Marketing strategies may have either a positive or negative impact on a producers’
preference for a product. Producers who primarily utilize auction markets to sell their cattle are expected to be more likely to purchase insurance. These producers can use insurance to stabilize income from livestock. Producers with smaller herds usually use auction barns to market a large portion of their calves. Smaller producers may prefer a policy with a lower
premium in order to guarantee a moderate level of income. Producers who currently use other marketing strategies such as video auctions, private buyers, or select sales may be less likely to purchase insurance. These producers already receive prices above the cash market price.

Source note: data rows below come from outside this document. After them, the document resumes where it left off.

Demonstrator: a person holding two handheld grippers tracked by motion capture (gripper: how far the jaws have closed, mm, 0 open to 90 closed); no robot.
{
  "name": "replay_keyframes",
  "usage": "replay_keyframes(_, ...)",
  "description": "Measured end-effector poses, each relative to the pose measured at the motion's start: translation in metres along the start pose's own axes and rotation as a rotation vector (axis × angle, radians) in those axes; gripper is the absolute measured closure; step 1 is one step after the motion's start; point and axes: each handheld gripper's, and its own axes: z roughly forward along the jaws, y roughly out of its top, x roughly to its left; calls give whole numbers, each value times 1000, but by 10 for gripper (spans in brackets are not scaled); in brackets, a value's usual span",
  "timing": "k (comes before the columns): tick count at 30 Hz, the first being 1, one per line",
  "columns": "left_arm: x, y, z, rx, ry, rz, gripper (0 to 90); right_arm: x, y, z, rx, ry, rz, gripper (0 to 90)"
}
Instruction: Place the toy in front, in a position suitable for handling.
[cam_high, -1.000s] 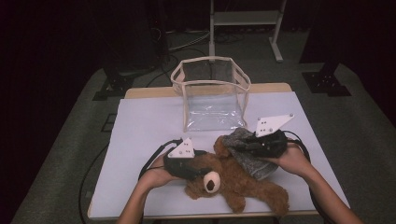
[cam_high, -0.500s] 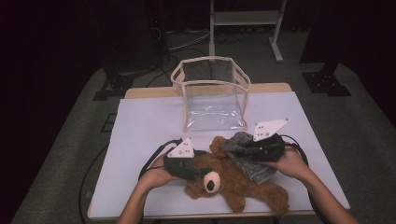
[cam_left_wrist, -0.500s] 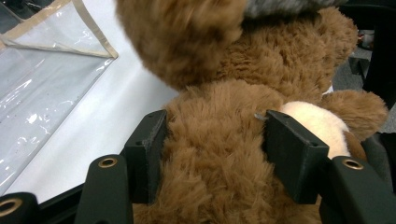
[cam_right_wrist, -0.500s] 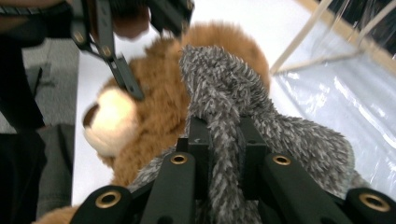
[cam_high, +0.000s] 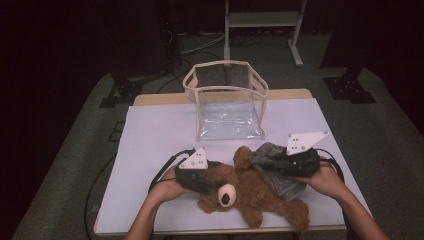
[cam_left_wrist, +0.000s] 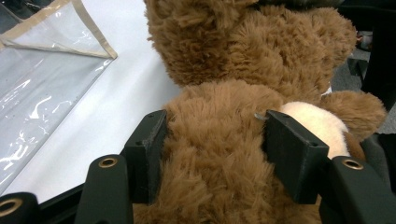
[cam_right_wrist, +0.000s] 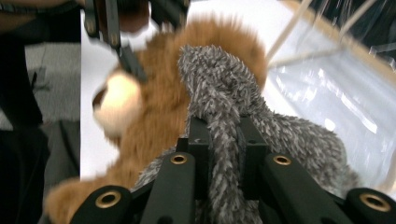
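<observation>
Teddy bear (cam_high: 250, 192) lay on its back along the near edge of the bench (cam_high: 150, 145), head toward the person's left, cream muzzle with dark nose facing up. Left gripper (cam_left_wrist: 215, 154) was clamped on the bear's head, both black pads sunk into the fur on either side. Right gripper (cam_right_wrist: 223, 140) was pinched tight on a fold of the grey garment (cam_high: 275, 165), which draped over the bear's upper body on the right.

Progress, as judged: dressing of the bear looked begun but far from done. The grey piece lay bunched over the torso and one shoulder; could not tell whether any limb had gone through an opening. Pulling it on and straightening it remained. The clear bag (cam_high: 227, 102) stood open and upright behind the bear, nothing in it.

Materials: bear fur long, shaggy, mid-brown, soft enough to swallow the pads; muzzle short-piled and pale. Garment a fuzzy, speckled grey knit, limp, twisting into a rope where gripped. Bag of glossy transparent film with beige fabric trim at rim and edges, boxy, walls slightly creased. Bench top covered in a smooth pale sheet.
</observation>
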Motion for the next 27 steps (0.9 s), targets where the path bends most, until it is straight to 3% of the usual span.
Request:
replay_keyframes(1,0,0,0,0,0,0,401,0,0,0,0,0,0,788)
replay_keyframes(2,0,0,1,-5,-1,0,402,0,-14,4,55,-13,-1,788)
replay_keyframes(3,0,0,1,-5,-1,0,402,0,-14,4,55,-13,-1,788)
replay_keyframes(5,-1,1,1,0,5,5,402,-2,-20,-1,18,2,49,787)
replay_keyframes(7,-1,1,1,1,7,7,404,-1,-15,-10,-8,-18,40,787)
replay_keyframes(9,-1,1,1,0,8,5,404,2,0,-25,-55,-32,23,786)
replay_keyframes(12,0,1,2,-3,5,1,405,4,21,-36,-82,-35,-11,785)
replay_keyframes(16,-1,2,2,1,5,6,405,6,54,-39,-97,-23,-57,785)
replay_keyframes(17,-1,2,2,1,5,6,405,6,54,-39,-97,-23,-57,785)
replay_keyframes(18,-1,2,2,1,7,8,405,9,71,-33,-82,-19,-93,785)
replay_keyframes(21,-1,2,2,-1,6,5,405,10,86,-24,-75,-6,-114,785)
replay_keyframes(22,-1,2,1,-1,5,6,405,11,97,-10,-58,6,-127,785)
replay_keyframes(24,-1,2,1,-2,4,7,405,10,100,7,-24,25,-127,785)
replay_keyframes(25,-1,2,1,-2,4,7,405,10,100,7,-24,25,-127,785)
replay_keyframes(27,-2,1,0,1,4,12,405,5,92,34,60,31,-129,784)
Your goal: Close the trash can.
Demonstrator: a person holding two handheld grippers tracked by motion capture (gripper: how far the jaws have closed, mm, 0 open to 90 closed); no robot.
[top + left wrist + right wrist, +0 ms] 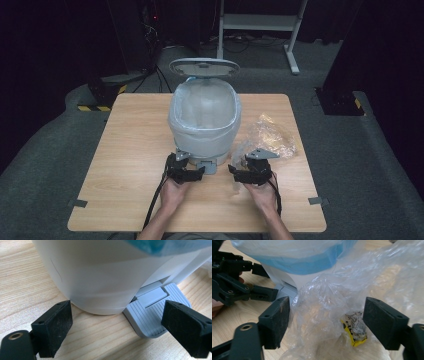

However, some may see livestock insurance as a means of diversifying strategies. Producers who utilize forward pricing are likely to purchase insurance on a portion of their herd. These producers may prefer shorter policy lengths since they are able to stabilize income with other strategies.
Enterprise diversification involves producing more than one enterprise so that the risk of loss is reduced. Producers with multiple enterprises are less likely to purchase insurance because they are, on average, exposed to less risk. Producers with several enterprises usually depend less on their income from livestock. These producers are likely to purchase a product with a lower premium so that they can be protected from drastic price changes.